**Task goal:** Pictures are to be omitted; everything else in the data must be transcribed exactly.
☆ ☆ ☆ ☆ ☆ ☆ ☆
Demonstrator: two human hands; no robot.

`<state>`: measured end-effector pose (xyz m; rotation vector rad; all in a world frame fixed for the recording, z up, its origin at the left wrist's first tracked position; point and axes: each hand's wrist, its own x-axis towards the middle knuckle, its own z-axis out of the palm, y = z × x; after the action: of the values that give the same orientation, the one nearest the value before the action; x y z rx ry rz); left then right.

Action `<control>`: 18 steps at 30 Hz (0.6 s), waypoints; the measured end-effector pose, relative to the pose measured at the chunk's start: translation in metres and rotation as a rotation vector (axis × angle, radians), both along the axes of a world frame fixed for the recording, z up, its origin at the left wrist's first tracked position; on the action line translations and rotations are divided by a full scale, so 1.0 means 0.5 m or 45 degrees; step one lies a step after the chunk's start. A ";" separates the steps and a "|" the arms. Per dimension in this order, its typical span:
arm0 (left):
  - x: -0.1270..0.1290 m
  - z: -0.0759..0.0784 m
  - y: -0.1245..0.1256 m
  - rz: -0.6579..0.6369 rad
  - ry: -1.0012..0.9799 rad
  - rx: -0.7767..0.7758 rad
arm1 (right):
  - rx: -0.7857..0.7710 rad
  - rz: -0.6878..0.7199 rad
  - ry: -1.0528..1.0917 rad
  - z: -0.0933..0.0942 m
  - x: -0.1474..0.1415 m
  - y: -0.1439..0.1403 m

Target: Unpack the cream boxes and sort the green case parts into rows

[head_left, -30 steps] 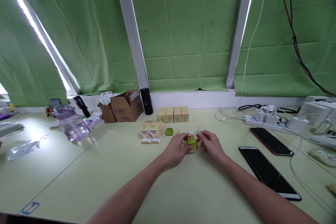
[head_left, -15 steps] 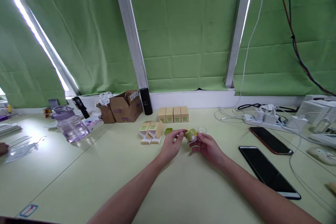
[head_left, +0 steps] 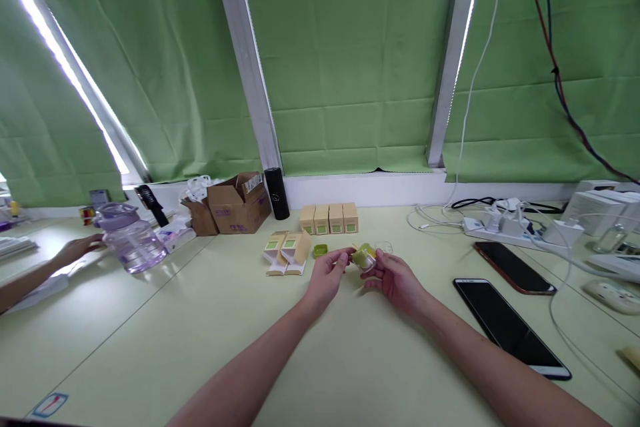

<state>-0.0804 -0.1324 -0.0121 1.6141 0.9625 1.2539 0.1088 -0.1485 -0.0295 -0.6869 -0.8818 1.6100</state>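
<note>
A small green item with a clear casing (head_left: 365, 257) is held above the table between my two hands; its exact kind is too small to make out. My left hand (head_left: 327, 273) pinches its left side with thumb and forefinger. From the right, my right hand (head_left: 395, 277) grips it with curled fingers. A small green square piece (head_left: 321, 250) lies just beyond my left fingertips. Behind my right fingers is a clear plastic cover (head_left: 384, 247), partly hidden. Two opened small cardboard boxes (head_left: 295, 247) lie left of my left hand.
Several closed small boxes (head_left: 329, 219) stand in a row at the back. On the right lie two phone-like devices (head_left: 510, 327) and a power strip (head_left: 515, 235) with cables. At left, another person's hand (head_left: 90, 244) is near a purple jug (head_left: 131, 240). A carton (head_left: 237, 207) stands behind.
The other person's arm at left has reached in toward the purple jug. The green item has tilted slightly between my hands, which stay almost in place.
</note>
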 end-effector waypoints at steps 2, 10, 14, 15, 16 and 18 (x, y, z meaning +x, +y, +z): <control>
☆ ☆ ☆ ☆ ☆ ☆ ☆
**Finished exercise:**
Demonstrator: two human hands; no robot.

`<state>`: measured end-effector pose (xyz m; rotation vector rad; all in a world frame fixed for the recording, z up, its origin at the left wrist's first tracked position; point and axes: each hand's wrist, its own x-axis towards the middle knuckle, its own z-axis out of the palm, y = z × x; after the action: of the values that give the same orientation, the one nearest the value before the action; x y z rx ry rz); left then right.

Action `<control>`: 18 steps at 30 Hz (0.6 s), waypoints; the measured end-effector pose, relative to the pose measured at the chunk's start: translation in metres and rotation as a rotation vector (axis × angle, radians), both along the axes of a world frame fixed for the recording, z up, its origin at the left wrist's first tracked position; on the action line translations and rotations are divided by a full scale, so 1.0 means 0.5 m or 45 degrees; step one lies a step after the chunk's start. A ";" separates the steps and a "|" the arms. Per dimension in this order, its typical span:
arm0 (left):
  - x: -0.1270..0.1290 m
  - z: -0.0759..0.0784 m
  - y: -0.1245..0.1256 m
  - rz: -0.6579..0.6369 rad
  - ry: -1.0012..0.9799 rad
  - rx: -0.7767..0.7758 rad
arm1 (right):
  - rx: -0.7857..0.7710 rad
  - rz: -0.6878..0.7199 rad
  - ry: -1.0528..1.0917 rad
  - z: -0.0933..0.0942 m
  - x: -0.1474..0.1415 m
  - y: -0.1439..0.1403 m

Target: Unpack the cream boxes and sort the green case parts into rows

[head_left, -30 steps] 
[head_left, -15 steps] 
[head_left, +0 steps] 

<state>-0.0804 -0.1324 -0.0121 1.6141 0.9625 1.2539 0.1088 -0.1485 -0.0295 -0.6869 -0.8818 1.6100</state>
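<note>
A small green item with a clear casing (head_left: 365, 257) is held above the table between my two hands; its exact kind is too small to make out. My left hand (head_left: 327, 273) pinches its left side with thumb and forefinger. From the right, my right hand (head_left: 395, 277) grips it with curled fingers. A small green square piece (head_left: 321, 250) lies just beyond my left fingertips. Behind my right fingers is a clear plastic cover (head_left: 384, 247), partly hidden. Two opened small cardboard boxes (head_left: 295, 247) lie left of my left hand.
Several closed small boxes (head_left: 329, 219) stand in a row at the back. On the right lie two phone-like devices (head_left: 510, 327) and a power strip (head_left: 515, 235) with cables. At left, another person's hand (head_left: 90, 244) is near a purple jug (head_left: 131, 240). A carton (head_left: 237, 207) stands behind.
The other person's arm at left has reached in toward the purple jug. The green item has tilted slightly between my hands, which stay almost in place.
</note>
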 end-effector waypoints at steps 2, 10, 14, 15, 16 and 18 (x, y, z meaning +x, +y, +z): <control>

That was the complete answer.